Елена в нескольких фразах изложила суть вопроса. Марьядек подумал и вместо развернутого ответа молча кивнул. Дальше все начало происходить быстро и плотно — для завязки событий в подвеске кареты что-то громко хлопнуло, треснуло, и кузов ощутимо просел, накренившись, как лодка с пробоиной. Плотники, а также подоспевший кожевенных дел мастер всплеснули руками, разразились трагическими ремарками с видом свидетелей апокалипсиса. Затем на дороге показалось несколько всадников очень сурового, можно даже сказать свирепого вида, и каретник, завидев их, сменил цвет как хамелеон, от свекольного к белому. И наконец, к Елене подбежал мальчишка, коего женщина подкупила вчера.
— Он… там… пошел! — выпалил ребенок, переводя дыхание. Вытянул грязную ладошку с обломанными ногтями, замер как маленькая статуя в ожидании награды.
Елена, сообразно уговору, опустила в детскую руку восьмушку обрезанной монеты — немалое сокровище для села, живущего, по сути, натуральным хозяйством. Кивнула браконьеру, дескать, делай, как договорились, и пошла в сторону лагеря благородных господ.
— Че хотела? — спросил Марьядек у мальца, который пихал за щеку обрезок монеты, похожий на тыквенное семечко.
— Ы, — неопределенно сообщило грязное дите, и горец, признав справедливость ремарки, достал ржаной сухарик. Разломил черный брусочек, половинку дал сразу, вторую демонстративно покрутил. Поскольку странная рыжая баба не оговорила конспиративность, мальчишка тут же и совершенно честно сдал ее, подробно рассказав, как получил указание следить за сумасшедшим, который бродит словно дурачок, с копьем на плече. И если означенный дурачок пойдет к господскому лагерю, об этом следует тут же сообщить.
Марьядек честно отдал вторую половинку сухаря, и ребенок сбежал, радуясь невероятно успешной негоции. Горец посмотрел вслед Елене, которая размашисто шагала по хорошо натоптанной дороге, пробормотал себе под нос «допрыгаются, дурни, через господские заборы прыгаючи» и решил, что на этом углу больше делать нечего. Тем более, судя по всему, каретника сейчас будут, как минимум, словесно унижать, а возможно и охаживать плетьми.
Господский лагерь в приближении больше напоминал очень дорогой и по-дурацки организованный цирк, скрещенный с ярмаркой. В нем не было решительно ничего «военного», то есть того, что для Елены ассоциировалось с армией — ни порядка, ни дисциплины, ни хотя бы чего-то одинакового, уставного. Просто несколько десятков очень богатых мужчин остановились на одной локации, ранжируясь по запутанной совокупности родовитости, сюзеренно-вассальных отношений, личных амбиций и привилегий. Никому, разумеется, и в голову не пришло устанавливать какую-то схему общего расположения, границы укрепленного лагеря и так далее.

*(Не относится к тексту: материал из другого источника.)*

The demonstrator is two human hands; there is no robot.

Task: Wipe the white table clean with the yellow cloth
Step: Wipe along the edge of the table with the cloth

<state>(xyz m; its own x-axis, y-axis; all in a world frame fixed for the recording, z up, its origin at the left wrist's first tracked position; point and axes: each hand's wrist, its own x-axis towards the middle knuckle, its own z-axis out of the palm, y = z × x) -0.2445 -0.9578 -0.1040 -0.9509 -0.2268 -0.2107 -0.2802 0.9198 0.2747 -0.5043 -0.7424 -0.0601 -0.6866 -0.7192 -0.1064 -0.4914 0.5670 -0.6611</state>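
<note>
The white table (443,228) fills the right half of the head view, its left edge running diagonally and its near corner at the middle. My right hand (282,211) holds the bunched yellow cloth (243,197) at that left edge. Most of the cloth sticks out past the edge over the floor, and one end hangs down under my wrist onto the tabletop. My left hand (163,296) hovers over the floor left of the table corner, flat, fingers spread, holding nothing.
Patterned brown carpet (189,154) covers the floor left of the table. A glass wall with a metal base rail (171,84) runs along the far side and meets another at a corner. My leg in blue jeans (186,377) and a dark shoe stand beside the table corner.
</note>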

Лавируя меж суетящихся лакеев и пажей, которые носились с видом и деловитостью ужаленных в зад целым ульем пчел, Елена рассеянно улыбнулась, вспоминая, как еще пару недель назад считала «шатрами» все, что представляло собой кусок материи на палке. В реальности же общее семейство походного жилья делилось в первом приближении на две группы. То, что попроще, называлось «тент» — вертикально ориентированное, с круглым (реже овальным) основанием, на одном или двух шестах. Тенты предназначались для рядовой публики и служили аналогом обычной палатки, хотя могли достигать немалых размеров, укрывая десяток-другой человек со всем снаряжением. Более сложная, богатая конструкция именовалась «павильон», она строилась от двух опорных шестов и вытягивалась в длину.

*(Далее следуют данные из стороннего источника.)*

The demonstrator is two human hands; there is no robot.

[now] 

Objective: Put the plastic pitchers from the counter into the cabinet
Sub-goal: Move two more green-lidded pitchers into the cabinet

В рамках базовой классификации предусматривались десятки разновидностей, от «тентелетов» — совсем крошечных палаток, зачастую из одной палки с куском материи для отражения тепла костра — до настоящих дворцов, которые могли быть сборно-деревянными, включали десятки помещений, обвешивались изнутри коврами, дорогой тафтой и гобеленами, а собирались-разбирались по нескольку дней, а то и недель. Лагерь дробился на микро-ареалы, каждый из них строился вокруг господского павильона, окруженного шатрами поменьше и тентами для прислуги. Обязательно имела место походная конюшня, зачастую более теплая, нежели палатка для людей, потому что если слуга помрет, то и бог с ним, на все воля Божья, а вот потерять коня — убыток и трагедия. Ну и, разумеется, флаги да прапоры в огромном ассортименте.